In Wall Street's estimation, Best Buy is neither learning from the challenges it faces nor changing fast enough. Their prescriptions range from lowering prices to compete more aggressively with the holy trinity of discounters -- Target, Costco and Wal-Mart -- to closing a lot of stores, and fast.

"I hear the drumbeat -- 'close hundreds of stores' -- which I think is utterly ridiculous," Dunn said Thursday. "Our stores are going to be as or even more relevant going into the future."

In the near future, though, the Big Box is giving way to the little one: Best Buy plans to open only eight or 10 U.S. stores in the current fiscal year, which ends in February 2012, but it will add almost 150 stand-alone Best Buy Mobile stores in the coming year, bringing the total to 312. The company is also expanding its online-only inventory of televisions and other products, and improving search functions and other capabilities on bestbuy.com, which rang up $2.5 billion in sales last year, an increase of 14 percent.

But the store remains central to Dunn's belief that it's the best place to show consumers how to get the most utility and enjoyment from the latest and greatest in technology. "The question we're asking is, 'What can we do for our customers that nobody else can?'"

He's learning some answers to those questions at 30 stores in Pittsburgh and Las Vegas that are serving as a laboratory of sorts for experiments with physical layout and less obvious systems and processes.
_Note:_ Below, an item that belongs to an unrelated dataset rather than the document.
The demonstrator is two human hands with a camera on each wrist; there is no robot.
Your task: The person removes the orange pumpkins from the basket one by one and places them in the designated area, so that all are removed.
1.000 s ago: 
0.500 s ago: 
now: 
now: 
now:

These "connected stores" feature a central aisle displaying the newest products. The showroom floor is less cluttered, and the space has been reconfigured into more clearly defined "experience zones" along key product lines, such as smartphones and home theater. Store staff have been trained across multiple categories, with an emphasis on being able to show how the devices can be connected to share, transfer or display content, what Dunn likes to call "demonstrating the art of what's possible."

Some stores are also using partitions to shrink the showroom floor by as much as 10,000 square feet, and one option would be to sublease that space to other retailers. "You would be amazed at the number of inquiries we get from other retailers that would love to be next door to us," Dunn said.

The early results are encouraging, Dunn said, with most of the stores performing far better than they did before being converted to concept stores last fall. Some innovations, such as touch-screen kiosks that allow people to shop on bestbuy.com, will begin to appear in stores later this year.

Best Buy may be too big to reinvent itself, but the company has an uncanny knack for adjusting its business model in response to or in anticipation of consumer needs. Two recent, powerful examples include the Geek Squad purchase in fiscal 2003 and the unveiling of Best Buy Mobile.

Both have helped power Best Buy's sales and profits in recent years, but much of the investment community initially greeted those developments with a shrug or outright skepticism. Why, they asked, would consumers pay extra for someone to hook up their computer? Why wouldn't a consumer just buy their phone from a carrier?

History means little on Wall Street, though. Nearly two-thirds of the analysts who follow Best Buy have assigned its stock a "hold" or "neutral" rating, which is really just a polite way of saying, "sell with both hands!"

Consumer electronics is a brutally tough business even in good times. Fleeting product cycles, falling prices and ever-changing consumer whims have proved a fatal mix for many retailers. That's one reason why the companies that were supposed to be Best Buy's undoing -- from Highland Superstores to Circuit City -- live on only in Wikipedia, if at all.